OPINIÃO
António Costa e o voluntariado
JOÃO MIGUEL
TAVARES 22/07/2014 - PÚBLICO
Este tipo de desenrascanços e facilidades é demasiado 2009 para o meu gosto.
Na semana passada
eu defendi neste espaço que António Costa deveria ter suspendido o mandato na
câmara durante as primárias do PS e questionei-o sobre a origem do muito
dinheiro que tem andado a gastar em campanha.
Tive direito não
a uma, mas a duas cartas, uma assinada pelo próprio António Costa, que me
informou estar nestas primárias em part-time (“tenho dedicado à campanha apenas
as noites e os fins-de-semana”), a outra do seu director financeiro, Agostinho
Abade, para quem o “voluntarismo” e a “militância” fazem milagres. Agradeço a
simpatia das respostas – infelizmente, não posso agradecer a qualidade dos
esclarecimentos. E, sobretudo, não posso agradecer a “transparência” invocada
por Agostinho Abade, pela simples razão de que não a vejo em lado algum.
O director
financeiro da campanha de António Costa não aceita que eu “possa insinuar
qualquer outro tipo de actuação menos clara”, mas eu não estou a insinuar nada.

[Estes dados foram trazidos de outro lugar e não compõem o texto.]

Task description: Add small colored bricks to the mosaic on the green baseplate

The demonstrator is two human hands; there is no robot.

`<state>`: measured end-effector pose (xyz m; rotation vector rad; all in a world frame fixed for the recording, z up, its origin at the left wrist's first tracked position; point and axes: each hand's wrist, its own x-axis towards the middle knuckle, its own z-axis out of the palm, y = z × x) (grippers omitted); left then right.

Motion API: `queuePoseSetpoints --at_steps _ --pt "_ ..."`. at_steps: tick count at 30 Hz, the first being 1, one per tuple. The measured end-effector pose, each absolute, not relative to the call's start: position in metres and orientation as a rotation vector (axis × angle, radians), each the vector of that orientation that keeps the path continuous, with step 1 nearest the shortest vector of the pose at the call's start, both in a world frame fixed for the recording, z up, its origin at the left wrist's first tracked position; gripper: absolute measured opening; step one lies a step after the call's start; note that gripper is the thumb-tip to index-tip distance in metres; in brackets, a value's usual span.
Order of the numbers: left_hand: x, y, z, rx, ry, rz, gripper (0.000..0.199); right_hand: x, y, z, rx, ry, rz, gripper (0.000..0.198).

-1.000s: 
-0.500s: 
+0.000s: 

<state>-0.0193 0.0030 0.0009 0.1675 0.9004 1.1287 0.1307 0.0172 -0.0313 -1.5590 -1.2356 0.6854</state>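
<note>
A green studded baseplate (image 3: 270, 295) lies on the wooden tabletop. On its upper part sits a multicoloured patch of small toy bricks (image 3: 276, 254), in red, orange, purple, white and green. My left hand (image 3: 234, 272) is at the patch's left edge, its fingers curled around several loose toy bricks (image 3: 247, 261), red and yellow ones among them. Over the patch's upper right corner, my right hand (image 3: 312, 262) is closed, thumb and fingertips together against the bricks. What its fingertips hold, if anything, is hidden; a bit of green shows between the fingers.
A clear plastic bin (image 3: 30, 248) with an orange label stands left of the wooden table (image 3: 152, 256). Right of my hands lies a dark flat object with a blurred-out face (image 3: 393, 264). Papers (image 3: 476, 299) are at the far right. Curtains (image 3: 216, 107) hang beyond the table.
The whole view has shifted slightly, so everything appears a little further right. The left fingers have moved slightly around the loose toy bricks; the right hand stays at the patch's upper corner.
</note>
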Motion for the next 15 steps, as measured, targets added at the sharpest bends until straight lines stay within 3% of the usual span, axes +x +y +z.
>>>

Estou apenas a declarar, aliás belissimamente acompanhado pelo Tribunal
Constitucional, que passa a vida a encontrar irregularidades nas contas dos
partidos, que os dinheiros das campanhas são um eterno poço de equívocos e de
situações mal explicadas, e que, pelo andar desta carruagem (voluntária ou
não), as primárias do PS não irão fugir à regra.
Diz Agostinho
Abade, dando um exemplo concreto, que “as duas viaturas de gama média”
utilizadas por António Costa têm sido “emprestadas por militantes”, e que eles
“têm também suportado o combustível gasto”. “Aliás”, acrescenta o director
financeiro, “as referidas viaturas têm variado, de acordo com a disponibilidade
dos seus proprietários para as emprestar”. Ora, eu não sei se é suposto
alegrarmo-nos com isto e considerar o recurso à vaquinha um exemplo de
extraordinária transparência e voluntarismo, mas se eu não acredito em almoços
grátis, muito menos acredito em gasóleo grátis. Mesmo que o combustível do
avião que levou António Costa à Madeira no início do mês também tivesse sido
pago por amigos, isso preocupa-me mais do que me descansa – porque é o género
de favorzinhos que invariavelmente se cobram depois de chegar ao poder.
O meu ponto é
esse, e não outro. Da mesma forma que eu votei em António Costa para presidente
da Câmara de Lisboa, acredito que muitos portugueses irão votar nele para
primeiro-ministro. E, portanto, havendo fortes probabilidades de ele vir a
tomar conta do governo numa altura crítica da nossa história, gostaria muito
que Costa começasse a fazer as coisas bem-feitas desde o dia 1. E fazer as
coisas bem-feitas não é justificar os enormes gastos da campanha com
“voluntarismo” e “militância” – até porque a política é uma actividade
demasiado séria para ser deixada a amadores –, ou sequer com uma “subvenção”
que ninguém sabe ainda de quanto é nem quando chegará.
Qualquer campanha
precisa de muito dinheiro para funcionar, e obviamente que esse dinheiro tem de
estar a ser injectado. Que eu saiba, há uma convenção nacional marcada por
António Costa para o próximo sábado, no Centro de Congressos de Aveiro – será
que o centro de congressos também foi alugado à borla? Eu tenho a melhor
impressão de Costa, e é óbvio que ele não enriqueceu com a política. Mas a
transparência não se apregoa – pratica-se. Antes um generoso empréstimo
bancário do que andar às voltas por Portugal nos popós dos amigos. Este tipo de
desenrascanços e facilidades é demasiado 2009 para o meu gosto.